WHAT YOU ARE ASKED TO DO
The listing below is to be written out word for word, minus its images.

WORKING DATA
►

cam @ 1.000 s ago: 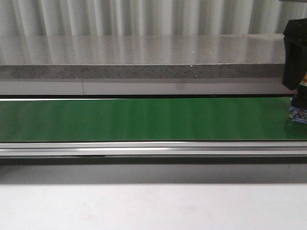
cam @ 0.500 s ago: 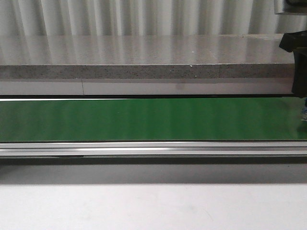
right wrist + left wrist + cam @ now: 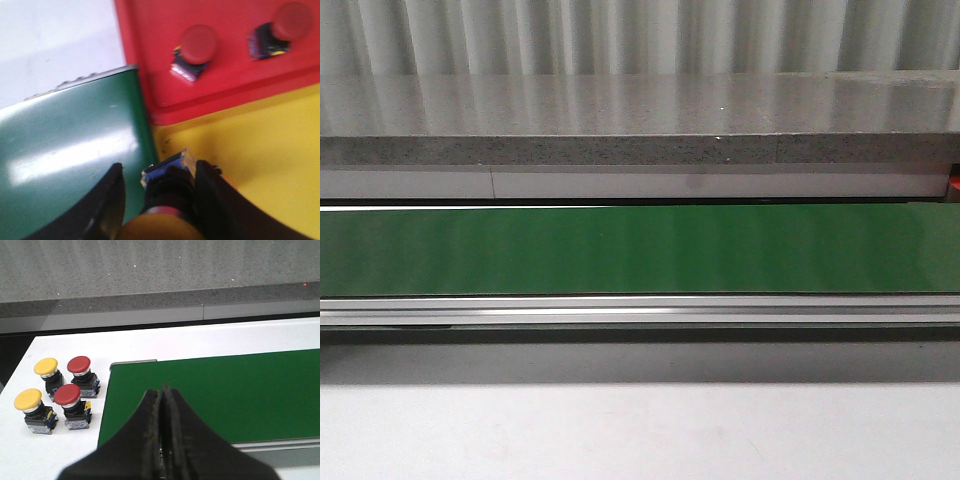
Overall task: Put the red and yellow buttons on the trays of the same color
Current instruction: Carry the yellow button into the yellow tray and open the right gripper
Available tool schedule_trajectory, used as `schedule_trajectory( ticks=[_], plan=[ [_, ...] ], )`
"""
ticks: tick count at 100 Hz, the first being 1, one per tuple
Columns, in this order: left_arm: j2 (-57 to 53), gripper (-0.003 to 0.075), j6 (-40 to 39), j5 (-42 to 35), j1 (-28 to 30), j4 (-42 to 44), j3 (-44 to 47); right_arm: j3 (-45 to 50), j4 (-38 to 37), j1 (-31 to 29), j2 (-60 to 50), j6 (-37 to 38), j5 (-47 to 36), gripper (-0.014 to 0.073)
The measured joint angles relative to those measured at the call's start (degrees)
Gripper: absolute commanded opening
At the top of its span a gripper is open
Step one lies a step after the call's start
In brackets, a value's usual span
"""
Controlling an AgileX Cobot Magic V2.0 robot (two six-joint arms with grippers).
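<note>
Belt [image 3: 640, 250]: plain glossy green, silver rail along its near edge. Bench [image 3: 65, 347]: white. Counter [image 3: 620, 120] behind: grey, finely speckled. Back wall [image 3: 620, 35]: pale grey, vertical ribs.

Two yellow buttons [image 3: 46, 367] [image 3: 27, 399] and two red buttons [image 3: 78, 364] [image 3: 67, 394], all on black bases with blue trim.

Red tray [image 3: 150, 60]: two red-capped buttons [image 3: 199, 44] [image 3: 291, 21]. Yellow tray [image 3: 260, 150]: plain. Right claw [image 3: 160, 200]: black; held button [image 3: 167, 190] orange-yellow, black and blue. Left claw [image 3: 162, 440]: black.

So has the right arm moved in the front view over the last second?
Yes. It stood at the right end of the green belt a second ago, then slid off the right edge; now it's out of that view.
</note>
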Motion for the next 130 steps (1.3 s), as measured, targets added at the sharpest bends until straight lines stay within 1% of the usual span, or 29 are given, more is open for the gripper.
schedule_trajectory(
  ticks=[19,33,79,121,126,130],
  plan=[
    [0.0,-0.002,0.0,0.0,0.0,0.0,0.0,0.0,0.0,-8.5,0.6,2.6,-4.0,0.0047],
    [0.0,-0.002,0.0,0.0,0.0,0.0,0.0,0.0,-0.1,-11.9,3.1,4.3,-6.2,0.0047],
    [0.0,-0.002,0.0,0.0,0.0,-0.1,0.0,0.0,-0.1,-13.2,16.2,5.0,-7.6,0.0047],
    [0.0,-0.002,0.0,-0.1,0.0,-0.2,0.0,0.0,-0.1,-13.9,22.6,5.1,-8.2,0.005],
    [0.0,-0.002,0.0,-0.1,0.0,-0.2,0.0,0.0,-0.1,-13.9,23.0,5.2,-8.3,0.0059],
    [0.0,-0.002,0.0,-0.1,0.0,-0.2,0.0,0.0,-0.1,-13.9,23.4,5.2,-8.3,0.0083]
  ],
)
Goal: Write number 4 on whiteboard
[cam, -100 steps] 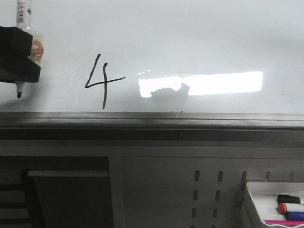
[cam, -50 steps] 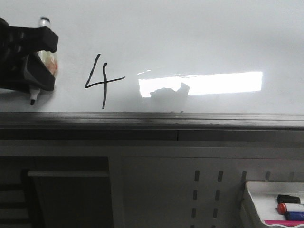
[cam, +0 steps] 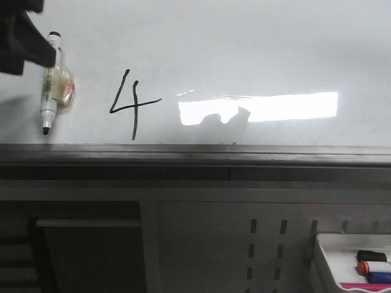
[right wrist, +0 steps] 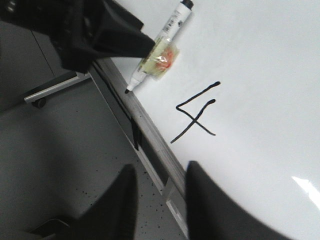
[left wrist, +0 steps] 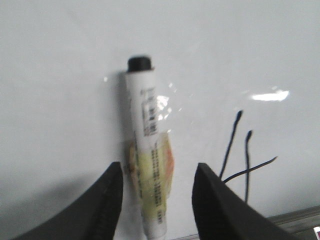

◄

RESULT BELOW
cam @ 1.000 s ago: 
cam @ 0.500 s ago: 
right wrist + left wrist + cam @ now: 
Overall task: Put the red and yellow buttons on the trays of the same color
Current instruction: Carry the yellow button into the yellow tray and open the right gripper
Available tool schedule_trajectory, used as `schedule_trajectory( ticks=[_], plan=[ [_, ...] ], )`
"""
ticks: tick count at 100 Hz, the first being 1, one per tuple
Columns, in this order: left_arm: j2 (-57 to 53), gripper (-0.003 to 0.075), j6 (-40 to 39), j5 (-42 to 35), j1 (-28 to 30), j4 (-42 to 44), j3 (-44 to 47); right_arm: j3 (-45 to 50), j4 (-38 to 37), j1 (-31 to 29), j2 (-60 to 50), j6 (-37 to 38), j5 (-47 to 36), gripper (-0.014 to 0.073)
The measured joint angles relative to those measured at the call's start (degrees)
Gripper: absolute commanded opening
At the top of its span a gripper is open
Step one lies a step after the call's start
In brackets, a value's usual span
"""
Controlling an AgileX Cobot Magic V2.0 robot (two six-joint arms with grippers).
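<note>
Belt [image 3: 640, 250]: plain glossy green, silver rail along its near edge. Bench [image 3: 65, 347]: white. Counter [image 3: 620, 120] behind: grey, finely speckled. Back wall [image 3: 620, 35]: pale grey, vertical ribs.

Two yellow buttons [image 3: 46, 367] [image 3: 27, 399] and two red buttons [image 3: 78, 364] [image 3: 67, 394], all on black bases with blue trim.

Red tray [image 3: 150, 60]: two red-capped buttons [image 3: 199, 44] [image 3: 291, 21]. Yellow tray [image 3: 260, 150]: plain. Right claw [image 3: 160, 200]: black; held button [image 3: 167, 190] orange-yellow, black and blue. Left claw [image 3: 162, 440]: black.

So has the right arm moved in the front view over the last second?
Yes. It stood at the right end of the green belt a second ago, then slid off the right edge; now it's out of that view.
</note>
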Motion for the next 130 steps (1.3 s), as measured, targets added at the sharpest bends until straight lines stay within 1% of the usual span, or 29 are given, more is open for the gripper.
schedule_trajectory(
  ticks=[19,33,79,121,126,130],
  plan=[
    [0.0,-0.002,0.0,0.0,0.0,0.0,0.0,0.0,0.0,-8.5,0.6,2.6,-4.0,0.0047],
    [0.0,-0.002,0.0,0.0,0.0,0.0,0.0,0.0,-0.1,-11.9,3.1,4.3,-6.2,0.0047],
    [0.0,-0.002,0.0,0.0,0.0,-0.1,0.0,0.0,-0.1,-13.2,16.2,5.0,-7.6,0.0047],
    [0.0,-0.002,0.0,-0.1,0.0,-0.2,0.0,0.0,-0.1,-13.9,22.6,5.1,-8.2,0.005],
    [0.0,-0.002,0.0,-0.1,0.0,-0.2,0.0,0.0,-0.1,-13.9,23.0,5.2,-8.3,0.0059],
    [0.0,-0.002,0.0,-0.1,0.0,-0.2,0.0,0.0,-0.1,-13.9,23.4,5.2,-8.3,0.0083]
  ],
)
Goal: Write number 4 on whiteboard
[cam, -100 steps] 
[cam, -50 steps] 
[cam, +0 steps] 
[right wrist, +0 steps] 
[left wrist, +0 steps] 

There is nothing more to the answer.